When Ruby runs out of memory and cannot free up any slots via the garbage collector, it has to tell the operating system it needs more memory. Asking the operating system for memory is an expensive (slow) process, so Ruby wants to always ask for a little more than it needs. You can control how much memory it asks for by setting this
RUBY_GC_HEAP_GROWTH_FACTOR config var. For example, if you wanted your application to grow by 3% every time memory was allocated you could set:
$ heroku config:set RUBY_GC_HEAP_GROWTH_FACTOR=1.03
So if your application is 100 MB in size and it needs extra memory to function, with this setting it would ask the OS for 3 MB of RAM extra. This would bring the total amount of memory that Ruby can use to 103 MB. If your memory is growing too quickly try setting this value to smaller numbers. Keep in mind that setting too low of a value can cause Ruby to spend a large amount of time asking the OS for memory.
RUBY_GC_HEAP_GROWTH_FACTOR will only help with R14 errors if you are barely over your dyno memory limits. Or if you’re seeing extremely large “stair-step” memory allocations after your application has been running for several hours. Individual apps are responsible for setting and maintaining their own GC tuning configuration variables.
Excess memory use due to malloc in a multi-threaded environment
Applications created after September of 2019 will have the environment variable MALLOC_ARENA_MAX=2 set.

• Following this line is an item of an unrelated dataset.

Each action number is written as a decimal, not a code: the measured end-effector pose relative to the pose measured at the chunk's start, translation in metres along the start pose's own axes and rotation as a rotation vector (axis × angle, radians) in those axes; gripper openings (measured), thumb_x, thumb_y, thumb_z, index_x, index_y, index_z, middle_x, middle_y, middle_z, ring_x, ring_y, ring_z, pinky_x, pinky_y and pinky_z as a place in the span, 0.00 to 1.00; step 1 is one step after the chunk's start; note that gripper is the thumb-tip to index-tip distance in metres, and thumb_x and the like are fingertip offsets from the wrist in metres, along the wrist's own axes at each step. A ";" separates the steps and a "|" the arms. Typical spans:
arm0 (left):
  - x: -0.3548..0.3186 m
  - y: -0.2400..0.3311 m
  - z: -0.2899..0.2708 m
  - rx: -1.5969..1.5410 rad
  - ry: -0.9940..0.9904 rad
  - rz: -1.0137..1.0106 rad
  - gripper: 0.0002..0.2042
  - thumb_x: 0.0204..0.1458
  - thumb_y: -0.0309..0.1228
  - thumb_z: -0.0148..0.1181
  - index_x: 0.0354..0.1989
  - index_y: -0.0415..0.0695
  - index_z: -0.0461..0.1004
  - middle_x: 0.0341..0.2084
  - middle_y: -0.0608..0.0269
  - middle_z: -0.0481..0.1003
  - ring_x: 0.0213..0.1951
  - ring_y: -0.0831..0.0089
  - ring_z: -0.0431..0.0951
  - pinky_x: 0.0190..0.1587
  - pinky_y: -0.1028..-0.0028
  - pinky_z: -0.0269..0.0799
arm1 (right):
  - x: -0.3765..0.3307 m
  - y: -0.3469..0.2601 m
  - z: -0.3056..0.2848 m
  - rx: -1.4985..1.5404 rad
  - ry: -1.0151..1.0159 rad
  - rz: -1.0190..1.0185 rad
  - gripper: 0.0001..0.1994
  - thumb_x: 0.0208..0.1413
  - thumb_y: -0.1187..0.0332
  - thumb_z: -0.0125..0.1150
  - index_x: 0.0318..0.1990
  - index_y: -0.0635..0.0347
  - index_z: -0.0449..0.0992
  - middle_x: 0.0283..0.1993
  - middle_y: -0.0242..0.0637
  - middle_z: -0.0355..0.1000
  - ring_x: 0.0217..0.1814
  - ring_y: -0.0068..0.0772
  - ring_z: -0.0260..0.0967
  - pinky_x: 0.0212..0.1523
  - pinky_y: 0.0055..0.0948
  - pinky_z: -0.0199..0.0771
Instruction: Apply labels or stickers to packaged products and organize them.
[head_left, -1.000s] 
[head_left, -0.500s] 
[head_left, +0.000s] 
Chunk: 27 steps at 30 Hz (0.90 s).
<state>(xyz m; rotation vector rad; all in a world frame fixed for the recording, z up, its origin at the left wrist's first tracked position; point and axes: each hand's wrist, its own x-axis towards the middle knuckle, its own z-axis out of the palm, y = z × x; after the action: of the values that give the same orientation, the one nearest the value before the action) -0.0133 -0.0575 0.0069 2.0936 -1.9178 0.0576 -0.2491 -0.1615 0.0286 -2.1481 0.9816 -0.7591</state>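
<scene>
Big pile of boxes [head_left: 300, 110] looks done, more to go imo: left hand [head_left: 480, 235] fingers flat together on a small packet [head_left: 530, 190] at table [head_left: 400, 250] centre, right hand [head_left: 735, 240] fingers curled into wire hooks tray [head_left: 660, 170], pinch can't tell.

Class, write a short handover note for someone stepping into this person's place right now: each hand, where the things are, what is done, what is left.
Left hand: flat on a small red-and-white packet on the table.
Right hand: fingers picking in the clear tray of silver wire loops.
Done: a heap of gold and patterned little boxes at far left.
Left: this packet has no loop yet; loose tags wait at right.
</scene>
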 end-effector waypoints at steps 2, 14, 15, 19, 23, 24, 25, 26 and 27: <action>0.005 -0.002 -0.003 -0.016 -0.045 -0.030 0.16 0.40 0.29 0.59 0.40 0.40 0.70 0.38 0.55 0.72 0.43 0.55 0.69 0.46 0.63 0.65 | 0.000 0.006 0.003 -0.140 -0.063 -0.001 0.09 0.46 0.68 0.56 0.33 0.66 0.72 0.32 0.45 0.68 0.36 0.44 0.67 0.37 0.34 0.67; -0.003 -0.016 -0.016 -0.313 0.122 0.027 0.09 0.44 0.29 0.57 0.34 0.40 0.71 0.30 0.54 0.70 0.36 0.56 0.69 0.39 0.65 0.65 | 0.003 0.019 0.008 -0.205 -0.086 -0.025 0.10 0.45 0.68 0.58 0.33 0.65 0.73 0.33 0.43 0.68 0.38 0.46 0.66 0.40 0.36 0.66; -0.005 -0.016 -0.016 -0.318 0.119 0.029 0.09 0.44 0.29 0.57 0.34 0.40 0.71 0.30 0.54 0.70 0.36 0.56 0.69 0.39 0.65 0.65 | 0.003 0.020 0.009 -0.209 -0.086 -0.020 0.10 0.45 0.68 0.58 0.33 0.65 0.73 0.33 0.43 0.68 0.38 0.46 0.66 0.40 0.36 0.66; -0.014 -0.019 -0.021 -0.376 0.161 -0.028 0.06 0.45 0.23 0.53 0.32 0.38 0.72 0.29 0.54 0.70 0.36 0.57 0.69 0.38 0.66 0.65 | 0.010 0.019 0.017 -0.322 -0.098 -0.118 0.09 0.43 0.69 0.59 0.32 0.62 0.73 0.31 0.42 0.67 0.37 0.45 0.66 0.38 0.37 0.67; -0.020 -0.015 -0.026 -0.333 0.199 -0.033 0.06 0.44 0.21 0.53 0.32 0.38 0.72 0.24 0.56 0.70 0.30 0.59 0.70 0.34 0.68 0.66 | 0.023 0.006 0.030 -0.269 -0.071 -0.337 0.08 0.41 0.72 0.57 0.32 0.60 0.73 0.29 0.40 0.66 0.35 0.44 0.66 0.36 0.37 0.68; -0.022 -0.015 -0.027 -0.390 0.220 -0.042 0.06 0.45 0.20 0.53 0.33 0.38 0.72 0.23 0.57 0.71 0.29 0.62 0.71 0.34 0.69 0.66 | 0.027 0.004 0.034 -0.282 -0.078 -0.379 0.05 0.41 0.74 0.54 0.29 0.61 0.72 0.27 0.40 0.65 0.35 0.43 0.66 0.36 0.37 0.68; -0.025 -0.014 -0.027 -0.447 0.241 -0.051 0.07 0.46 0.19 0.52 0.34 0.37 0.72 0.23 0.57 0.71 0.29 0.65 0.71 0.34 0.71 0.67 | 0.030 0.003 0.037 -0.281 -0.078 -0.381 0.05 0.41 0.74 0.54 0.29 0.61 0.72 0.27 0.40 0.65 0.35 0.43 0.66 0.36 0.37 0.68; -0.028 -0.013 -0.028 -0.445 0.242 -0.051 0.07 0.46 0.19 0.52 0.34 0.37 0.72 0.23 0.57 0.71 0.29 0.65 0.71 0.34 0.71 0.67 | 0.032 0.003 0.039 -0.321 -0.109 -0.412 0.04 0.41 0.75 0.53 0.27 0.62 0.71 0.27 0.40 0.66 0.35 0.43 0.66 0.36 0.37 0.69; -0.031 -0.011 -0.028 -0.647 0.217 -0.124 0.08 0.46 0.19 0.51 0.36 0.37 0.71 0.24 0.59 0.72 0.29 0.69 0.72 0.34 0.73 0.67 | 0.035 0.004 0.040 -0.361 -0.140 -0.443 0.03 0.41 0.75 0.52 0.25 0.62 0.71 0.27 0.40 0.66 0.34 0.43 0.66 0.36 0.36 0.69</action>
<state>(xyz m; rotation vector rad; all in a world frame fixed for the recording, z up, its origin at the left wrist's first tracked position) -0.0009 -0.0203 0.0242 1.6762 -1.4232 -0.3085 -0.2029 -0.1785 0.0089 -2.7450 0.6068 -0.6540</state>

To work around this malloc behavior, an alternative memory allocator such as jemalloc can be used to replace malloc. To replace malloc on Heroku with jemalloc you can use a third party jemalloc buildpack.
Alternatively, if you don’t want to use a third-party buildpack, it is possible to tune the behavior of glibc memory behavior so that it will consume less memory. However, this approach may impact the performance of the application.
Dyno size and performance
Dynos come in two types, standard dynos which run on a shared infrastructure, and performance dynos which consume an entire runtime instance. When you increase your dyno size you increase the amount of memory you can consume. If your application cannot serve two or more requests concurrently it is subject to request queueing. Ideally, your application should be running in a dyno that allows it to run at least two Puma worker processes. As stated before, additional Puma worker processes consume less RAM than the first process. You may be able to keep application spend the same by upgrading to a larger dyno size, doubling your worker count but using only half the number of total dynos.
While this article is primarily about memory, its focus is speed. On that topic, it is important to highlight that since performance dynos are isolated from “noisy neighbors” they will see much more consistent performance. Most applications perform significantly better when run on performance dynos.